Am I correct in saying that when I run my machine with a custom kernel, I can't run this to keep my system up to date with:

freebsd-update fetch
freebsd-update install


Will I come across any other difficulties in the future when running a custom kernel like upgrading from 8.0 to 8.1 or even 9.0?

Please search the forums. This has been discussed several times, at length. E.g. http://forums.freebsd.org/showpost.php?p=63290&postcount=10

See also: http://www.freebsd.org/doc/en_US.ISO8859-1/books/handbook/updating-upgrading-freebsdupdate.html

The freebsd-update utility can automatically update the GENERIC kernel only. If a custom kernel is in use, it will have to be rebuilt and reinstalled after freebsd-update finishes installing the rest of the updates. However, freebsd-update will detect and update the GENERIC kernel in /boot/GENERIC (if it exists), even if it is not the current (running) kernel of the system. Note: It is a good idea to always keep a copy of the GENERIC kernel in /boot/GENERIC.

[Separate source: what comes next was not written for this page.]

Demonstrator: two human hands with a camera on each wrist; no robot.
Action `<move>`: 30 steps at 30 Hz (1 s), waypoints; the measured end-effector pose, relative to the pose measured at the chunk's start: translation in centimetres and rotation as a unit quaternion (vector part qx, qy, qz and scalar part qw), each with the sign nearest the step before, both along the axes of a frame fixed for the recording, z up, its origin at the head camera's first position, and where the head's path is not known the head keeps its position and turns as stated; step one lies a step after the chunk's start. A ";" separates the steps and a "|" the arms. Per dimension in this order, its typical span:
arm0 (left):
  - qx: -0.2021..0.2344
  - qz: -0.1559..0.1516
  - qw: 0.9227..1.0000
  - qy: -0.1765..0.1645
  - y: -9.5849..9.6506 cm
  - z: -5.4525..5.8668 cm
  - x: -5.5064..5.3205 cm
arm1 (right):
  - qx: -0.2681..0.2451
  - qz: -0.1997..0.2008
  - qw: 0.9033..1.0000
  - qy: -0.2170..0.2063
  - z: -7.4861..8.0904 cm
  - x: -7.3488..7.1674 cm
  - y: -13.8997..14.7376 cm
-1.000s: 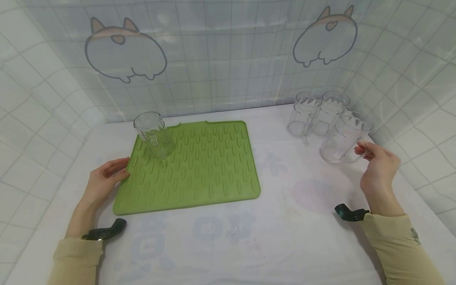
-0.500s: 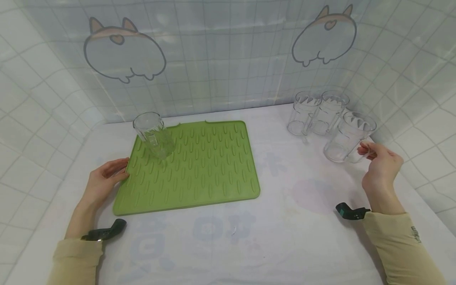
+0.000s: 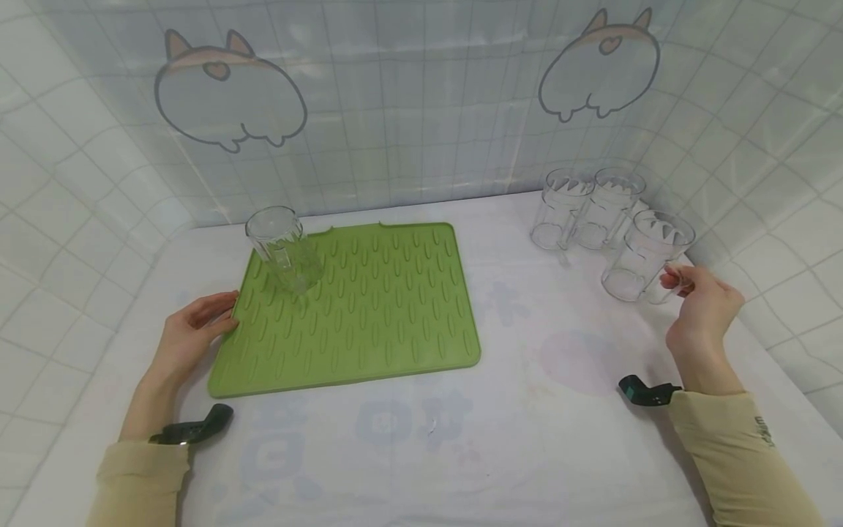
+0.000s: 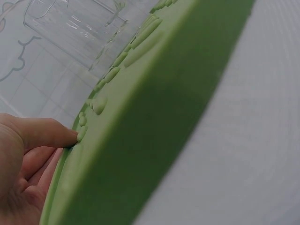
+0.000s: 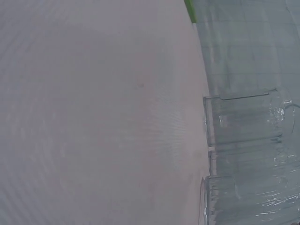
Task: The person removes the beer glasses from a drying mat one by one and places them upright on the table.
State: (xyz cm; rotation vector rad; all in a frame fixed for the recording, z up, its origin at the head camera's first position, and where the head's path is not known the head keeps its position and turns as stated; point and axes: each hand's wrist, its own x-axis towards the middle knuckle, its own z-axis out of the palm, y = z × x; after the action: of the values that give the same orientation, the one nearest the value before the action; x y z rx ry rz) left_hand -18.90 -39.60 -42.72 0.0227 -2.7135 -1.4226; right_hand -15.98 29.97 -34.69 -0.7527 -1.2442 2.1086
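My left hand [image 3: 189, 331] is at the left edge of a green ribbed silicone drying mat [image 3: 369, 322]. In the left wrist view its thumb [image 4: 49, 132] lies over the mat's rim, with the fingers curled beside and under the edge. A clear glass mug [image 3: 285, 252] stands on the mat's back left part. On the right, my right hand [image 3: 703, 311] pinches the handle of another clear glass mug [image 3: 639, 260], which is upright with its base at the white cloth. The right hand is out of the right wrist view apart from a sliver in the corner.
Two more clear glass mugs, one [image 3: 556, 212] left of the other [image 3: 606, 208], stand close together just behind the held one. White cloth [image 3: 527, 439] covers the table. A tile-patterned sheet [image 3: 428, 110] rises behind and at both sides.
The mug in my right hand has shifted slightly right, away from the two mugs behind it, and now stands nearly still. My left hand and the mat have stayed in place.
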 end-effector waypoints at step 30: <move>0.011 -0.003 1.000 -0.003 -0.1 0.1 0.0 | -0.035 -0.011 0.998 0.045 -1.2 -0.8 0.0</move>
State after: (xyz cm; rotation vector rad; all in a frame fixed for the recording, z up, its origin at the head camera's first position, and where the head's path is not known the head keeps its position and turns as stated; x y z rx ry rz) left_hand -18.93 -39.65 -42.66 0.0203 -2.7041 -1.4557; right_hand -16.80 29.99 -35.87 -0.6892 -1.1158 2.1531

Your previous (pre-ALTQ) kernel will end up as /boot/kernel.old. Move it to /boot/GENERIC, and you should be set. Make sure to also 'freebsd-update' the sources ('src' in freebsd-update.conf's Components), so you can rebuild your custom kernel based on the latest patch level.

Thanks again DD for taking the time to respond.

I now have my very first working custom kernel!!!

alpha# uname -a
FreeBSD alpha.domain.com 8.0-RELEASE-p2 FreeBSD 8.0-RELEASE-p2 #0: Sun Jan 24 09:14:42 GMT 2010 xy16644@alpha.domain.com:/usr/obj/usr/src/sys/ALPHA i386

When I now run:

pfctl -s info

It doesn't say that ALTQ is disabled.

Next step, reading up on ALTQ and getting it to work with SMTP...

Good luck. There are a few threads about it on the forums. If you run into trouble, open a new topic, or add to the existing ones.